- **WHAT YOU WILL DO**: All the data below goes into the copy word for word, but the pictures don't.

- **COLLECTED DATA**:
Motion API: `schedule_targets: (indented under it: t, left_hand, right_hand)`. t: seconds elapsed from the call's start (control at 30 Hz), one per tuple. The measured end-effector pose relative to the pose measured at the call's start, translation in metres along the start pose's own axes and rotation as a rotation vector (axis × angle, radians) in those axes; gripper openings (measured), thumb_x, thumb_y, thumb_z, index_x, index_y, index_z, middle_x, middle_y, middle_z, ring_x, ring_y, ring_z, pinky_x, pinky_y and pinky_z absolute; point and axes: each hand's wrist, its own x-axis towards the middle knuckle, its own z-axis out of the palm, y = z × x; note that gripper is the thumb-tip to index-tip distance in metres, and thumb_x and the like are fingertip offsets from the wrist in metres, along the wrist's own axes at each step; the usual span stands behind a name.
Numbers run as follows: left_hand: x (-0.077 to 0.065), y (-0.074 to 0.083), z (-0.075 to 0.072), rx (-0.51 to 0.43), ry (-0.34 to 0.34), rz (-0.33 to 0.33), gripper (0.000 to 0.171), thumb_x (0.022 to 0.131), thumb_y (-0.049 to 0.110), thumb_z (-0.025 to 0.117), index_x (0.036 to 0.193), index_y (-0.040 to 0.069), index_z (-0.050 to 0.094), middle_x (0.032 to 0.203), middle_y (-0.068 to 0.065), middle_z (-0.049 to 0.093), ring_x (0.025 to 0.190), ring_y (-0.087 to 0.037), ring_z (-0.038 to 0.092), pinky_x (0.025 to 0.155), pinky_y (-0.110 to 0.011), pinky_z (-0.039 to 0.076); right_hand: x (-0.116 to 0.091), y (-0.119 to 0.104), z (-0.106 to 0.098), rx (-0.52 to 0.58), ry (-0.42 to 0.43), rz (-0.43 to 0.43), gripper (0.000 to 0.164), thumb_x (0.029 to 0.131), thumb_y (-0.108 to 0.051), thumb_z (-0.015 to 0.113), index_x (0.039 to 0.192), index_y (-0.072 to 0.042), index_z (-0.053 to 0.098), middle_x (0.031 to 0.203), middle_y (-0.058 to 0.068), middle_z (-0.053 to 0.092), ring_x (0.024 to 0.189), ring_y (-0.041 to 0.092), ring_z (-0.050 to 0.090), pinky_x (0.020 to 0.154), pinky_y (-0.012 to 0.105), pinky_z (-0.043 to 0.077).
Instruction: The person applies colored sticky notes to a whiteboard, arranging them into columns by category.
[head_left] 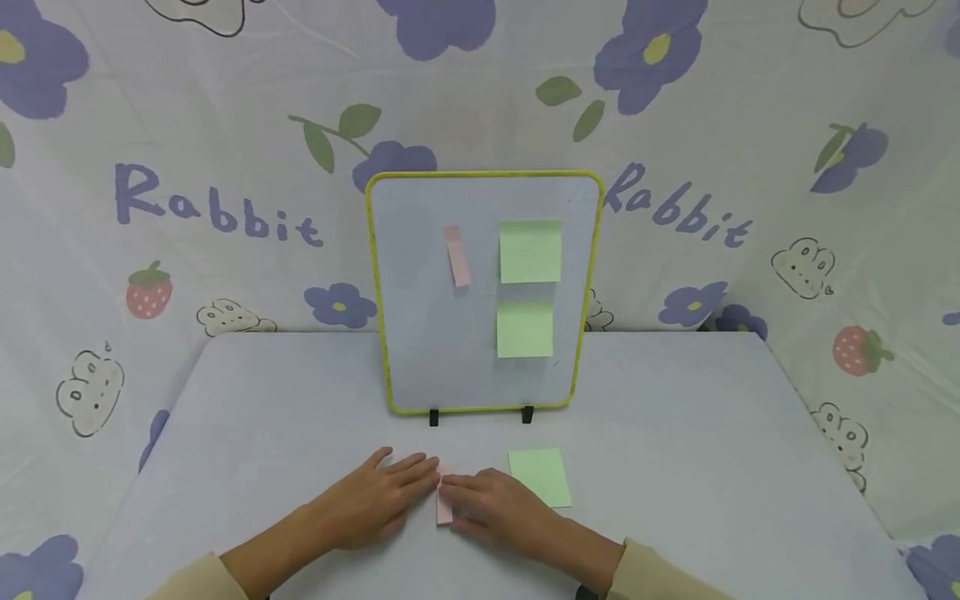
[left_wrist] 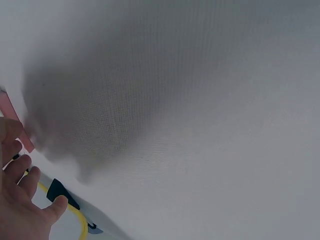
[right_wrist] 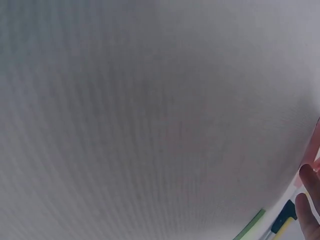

- **RESPONSE**:
Motion API: `schedule_targets: (indented under it: t, left_hand, right_hand)`. t: seconds elapsed from the call's start (control at 30 Hz), one per tuple. The measured end-effector pose relative to the pose measured at the call's start, translation in metres along the start pose's own axes and rotation as a rotation vector (axis × angle, radians) in those axes; gripper openings (measured), thumb_x, thumb_y, thumb_z, index_x, index_y, index_z, middle_x, middle_y, middle_z, ring_x, ring_y, ring_z, pinky_x, pinky_y and pinky_z absolute; point and axes: each hand's wrist, its own x-axis towards the middle knuckle, its own z-axis out of the palm, y = z × x; note that gripper is the thumb-tip to index-tip distance in metres, and thumb_x and the like are fingertip offsets from the wrist in metres, along the wrist's own axes at each step; the usual span stands behind a name.
Numbers run as follows: left_hand: x (-0.077 to 0.065), y (-0.074 to 0.083), z (-0.075 to 0.072), rx (-0.51 to 0.43), ry (-0.34 to 0.34), rz (-0.33 to 0.33), gripper (0.000 to 0.171), thumb_x (0.022 to 0.131), thumb_y (-0.049 to 0.110), thumb_z (-0.025 to 0.117), index_x (0.036 to 0.193), index_y (-0.040 to 0.069), index_z (-0.050 to 0.094), middle_x (0.032 to 0.203), middle_y (-0.068 to 0.065), middle_z (-0.049 to 0.093), ring_x (0.025 to 0.190), ring_y (-0.087 to 0.037), ring_z (-0.038 to 0.092), pinky_x (0.025 to 0.155), pinky_y (-0.110 to 0.011), pinky_z (-0.039 to 0.076); right_hand: x (-0.116 to 0.091), y (-0.119 to 0.104), z (-0.106 to 0.098), rx (-0.52 to 0.58), ry (-0.42 to 0.43), rz (-0.43 to 0.43), gripper (0.000 to 0.164), thumb_x (0.029 to 0.131), thumb_y (-0.108 to 0.051), thumb_z (-0.015 to 0.113), index_x (0.039 to 0.192), index_y (-0.072 to 0.042), index_z (-0.053 to 0.098), middle_x (0.031 to 0.203), middle_y (-0.058 to 0.068), middle_z (-0.053 to 0.092), ring_x (0.024 to 0.189), ring_y (-0.041 to 0.092), ring_z (-0.050 to 0.090), pinky_x (0.020 to 0.154), pinky_y (-0.012 to 0.105), pinky_z (-0.043 to 0.077).
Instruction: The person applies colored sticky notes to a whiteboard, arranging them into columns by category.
[head_left] 
[left_wrist] 
[right_wrist] 

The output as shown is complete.